毎年春休みの2月末頃、顧問である内藤和明先生の専門ゼミナールでは新学期から正式に内藤ゼミを履修する新ゼミ生(春休みの時点では2年生)を対象に台湾ロケ実習を行っています。
映像放送研究部の活動では無いものの、この実習には映研1年生部員の参加希望者も若干名ではありますが、同行することができます。参加することが決定した1年生はその時点から内藤先生や内藤ゼミ4年生の指導のもと台北のリサーチを開始し、ロケ台本を作成した上で1年生制作チームとして実際にロケに参加します。

ロケの目的


海外ロケ実習では、その国独自の文化への見識を広めると同時に、言葉が通じない地での撮影を通して制作に必要なチームワークの重要性を体感し、「言葉」が重要なコミュニケーションツールであることを身を持って実感する機会を得ることができます。
さらに、思い描いた通りの映像を撮ることの難しさに直面することによって、映像作りの奥深さを実感し、多くの失敗や挫折を経験するからこそ学び取れることが数多くあるという事実を知る良い機会となります。
この実習では参加した全員が一丸となって問題点の洗い出しや対処方法を考え、成功を目指して様々な工夫と努力を重ねます。映像制作の奥深さと、己の身の丈を知り、協力しあうことの重要性を体験してもらうことが台湾ロケ実習の狙いでもあります。

現地コーディネーターと卒業生の絆


このロケ実習では、在京キー局で最も高い評価を得ているロケコーディネーション会社「IDEA COORDINATION」に毎回ロケコーディネートをお願いしています。同社社長の廖金明(リョウ キンメイ)さんと内藤先生は海外取材番組を通して25年以上の長い付き合いがあり、ロケ実習参加者は、ロケはもちろん、ロケ以外でもリョウさんやIDEAのスタッフさんと大変良好な関係が続いています。
プロのディレクターが海外ロケを成功させるためには腕の良い優秀なロケコーディネーターが絶対に必要になります。故に信頼できる海外ロケコーディネーターはディレクターの財産となるため、業界のディレクターやプロデューサー同士で懇意にしているコーディネーターを紹介し合うこと殆どありません。そのため早いうちから一人でも多くの優秀なコーディネーターと知り合うことが将来大きな財産となります。台湾は比較的在京キー局の取材が多いため、将来の業界人を目指す学生諸君にとってIDEAの廖社長と交流できるのもこのロケ実習の大きな魅力となっています。

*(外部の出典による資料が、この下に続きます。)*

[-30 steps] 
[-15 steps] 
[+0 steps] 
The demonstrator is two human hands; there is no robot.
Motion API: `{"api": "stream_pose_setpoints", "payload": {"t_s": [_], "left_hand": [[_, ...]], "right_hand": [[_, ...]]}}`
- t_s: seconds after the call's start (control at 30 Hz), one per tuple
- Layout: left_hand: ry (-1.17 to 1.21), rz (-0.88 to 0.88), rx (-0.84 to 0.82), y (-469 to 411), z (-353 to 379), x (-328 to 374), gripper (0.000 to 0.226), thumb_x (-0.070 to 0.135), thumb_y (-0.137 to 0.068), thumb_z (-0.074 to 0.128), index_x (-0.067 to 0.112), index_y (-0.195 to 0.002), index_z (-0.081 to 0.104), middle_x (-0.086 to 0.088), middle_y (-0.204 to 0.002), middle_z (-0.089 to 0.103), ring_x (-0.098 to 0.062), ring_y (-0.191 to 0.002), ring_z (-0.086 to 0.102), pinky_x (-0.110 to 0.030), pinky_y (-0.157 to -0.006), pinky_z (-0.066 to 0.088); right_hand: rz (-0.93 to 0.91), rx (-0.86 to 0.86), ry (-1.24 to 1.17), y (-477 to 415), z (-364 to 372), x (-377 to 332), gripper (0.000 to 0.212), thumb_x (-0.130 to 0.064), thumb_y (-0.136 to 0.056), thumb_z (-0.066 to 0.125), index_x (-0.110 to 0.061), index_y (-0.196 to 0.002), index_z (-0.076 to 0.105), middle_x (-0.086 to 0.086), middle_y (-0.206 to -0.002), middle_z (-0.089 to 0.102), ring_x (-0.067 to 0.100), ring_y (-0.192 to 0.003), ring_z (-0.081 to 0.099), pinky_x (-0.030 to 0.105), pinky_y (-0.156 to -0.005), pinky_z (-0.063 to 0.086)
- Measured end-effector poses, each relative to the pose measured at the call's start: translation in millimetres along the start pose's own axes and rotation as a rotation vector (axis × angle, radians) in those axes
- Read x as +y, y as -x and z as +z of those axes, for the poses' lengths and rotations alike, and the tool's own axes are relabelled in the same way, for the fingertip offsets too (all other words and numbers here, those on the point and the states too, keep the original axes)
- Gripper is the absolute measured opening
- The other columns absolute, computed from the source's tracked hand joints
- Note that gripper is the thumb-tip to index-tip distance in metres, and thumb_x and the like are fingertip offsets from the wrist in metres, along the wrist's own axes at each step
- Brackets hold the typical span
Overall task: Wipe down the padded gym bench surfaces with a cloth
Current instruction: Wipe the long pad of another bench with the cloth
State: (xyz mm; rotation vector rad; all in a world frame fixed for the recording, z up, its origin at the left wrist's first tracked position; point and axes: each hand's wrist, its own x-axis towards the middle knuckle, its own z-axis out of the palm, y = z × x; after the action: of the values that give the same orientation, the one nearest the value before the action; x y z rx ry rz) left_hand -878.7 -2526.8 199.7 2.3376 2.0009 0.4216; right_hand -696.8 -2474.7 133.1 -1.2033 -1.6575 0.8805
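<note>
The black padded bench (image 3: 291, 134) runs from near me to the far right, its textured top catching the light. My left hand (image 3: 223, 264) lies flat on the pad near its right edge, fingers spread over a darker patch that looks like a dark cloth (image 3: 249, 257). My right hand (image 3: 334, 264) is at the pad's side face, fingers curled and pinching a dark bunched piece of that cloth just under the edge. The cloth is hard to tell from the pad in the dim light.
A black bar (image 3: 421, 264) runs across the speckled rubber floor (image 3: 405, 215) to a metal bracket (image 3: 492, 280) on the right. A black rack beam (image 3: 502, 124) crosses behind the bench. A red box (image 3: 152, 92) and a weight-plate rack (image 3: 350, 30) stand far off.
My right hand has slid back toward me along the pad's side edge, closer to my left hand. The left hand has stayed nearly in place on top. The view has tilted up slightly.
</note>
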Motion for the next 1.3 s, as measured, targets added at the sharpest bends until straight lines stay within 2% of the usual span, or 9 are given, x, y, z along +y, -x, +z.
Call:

我々の先輩である映像放送研究部OGで内藤ゼミ4期生の行澤愛美先輩(CNインターボイス所属 日テレ系「所さんの目がテン!」取材D)も学生時代の繋がりから今回番組のロケコーディネーションをIDEAにお願いし、以前お世話になったご恩返しを果たすことができました。リョウさんも内藤ゼミの卒業生は自分の子供のようなものと大変喜ばれたそうです。そのリョウさんから内藤先生にメッセージが届いたのでご紹介します。

「先月卒業生の行澤君が台湾ロケに来ました。スタッフの人数が多い中、行澤君は撮影現場にも慣れていて、学生時代の台湾ロケ実習の経験もプラスになっており非常に良かったと思います。将来、更に沢山の内藤ゼミ生と会えることを楽しみにしています。」IDEA 廖 金明

台湾ロケ実習の意義

番組制作はこのように人との繋がりと協力、信頼があってこそ成し遂げられるものであり、決して一人で作るものではありません。このように、学生時代から人脈を広げ、さらに異文化の中で体験する様々な失敗から成功の道を模索する能力を身に付けることも台湾ロケ実習の大きな目的です。
また、ロケ以外にも、感性を養うために世界一美味しい小龍包をいただける「鼎泰豐」で一流の味を体験し、宮崎駿氏が「千と千尋の神隠し」の情景のインスピレーションを得たと言われている九份を探訪します。